Work order => The full set of records must be set down verbatim.

=== Data shown ===

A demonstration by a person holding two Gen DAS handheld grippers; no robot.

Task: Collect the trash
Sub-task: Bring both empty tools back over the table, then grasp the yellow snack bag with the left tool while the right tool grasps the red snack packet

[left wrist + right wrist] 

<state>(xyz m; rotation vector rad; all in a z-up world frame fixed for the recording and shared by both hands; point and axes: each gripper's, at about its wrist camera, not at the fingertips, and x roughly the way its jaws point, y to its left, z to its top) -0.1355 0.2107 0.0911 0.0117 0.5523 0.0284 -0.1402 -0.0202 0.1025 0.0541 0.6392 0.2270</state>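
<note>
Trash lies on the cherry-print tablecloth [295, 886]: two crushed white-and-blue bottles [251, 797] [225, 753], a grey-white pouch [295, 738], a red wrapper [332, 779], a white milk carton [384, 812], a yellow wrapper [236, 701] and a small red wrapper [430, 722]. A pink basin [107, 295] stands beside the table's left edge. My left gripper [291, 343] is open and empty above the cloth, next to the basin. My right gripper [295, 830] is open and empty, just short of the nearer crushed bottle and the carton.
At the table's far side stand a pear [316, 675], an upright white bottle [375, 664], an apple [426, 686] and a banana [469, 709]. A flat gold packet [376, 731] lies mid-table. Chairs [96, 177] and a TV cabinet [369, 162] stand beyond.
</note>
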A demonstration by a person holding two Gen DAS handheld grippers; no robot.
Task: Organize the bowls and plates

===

Response to the exercise =>
A demonstration by a person holding two Gen DAS handheld grippers; no robot.

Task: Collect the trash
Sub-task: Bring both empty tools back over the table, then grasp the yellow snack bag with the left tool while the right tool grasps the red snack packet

[left wrist + right wrist] 

<state>(xyz m; rotation vector rad; all in a z-up world frame fixed for the recording and shared by both hands; point and axes: each gripper's, at about its wrist camera, not at the fingertips, and x roughly the way its jaws point, y to its left, z to its top) -0.1355 0.2107 0.0911 0.0117 0.5523 0.0284 -0.1402 -0.0202 0.1025 0.0541 0.6392 0.2270</state>
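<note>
Trash lies on the cherry-print tablecloth [295, 886]: two crushed white-and-blue bottles [251, 797] [225, 753], a grey-white pouch [295, 738], a red wrapper [332, 779], a white milk carton [384, 812], a yellow wrapper [236, 701] and a small red wrapper [430, 722]. A pink basin [107, 295] stands beside the table's left edge. My left gripper [291, 343] is open and empty above the cloth, next to the basin. My right gripper [295, 830] is open and empty, just short of the nearer crushed bottle and the carton.
At the table's far side stand a pear [316, 675], an upright white bottle [375, 664], an apple [426, 686] and a banana [469, 709]. A flat gold packet [376, 731] lies mid-table. Chairs [96, 177] and a TV cabinet [369, 162] stand beyond.
</note>
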A demonstration by a person holding two Gen DAS handheld grippers; no robot.
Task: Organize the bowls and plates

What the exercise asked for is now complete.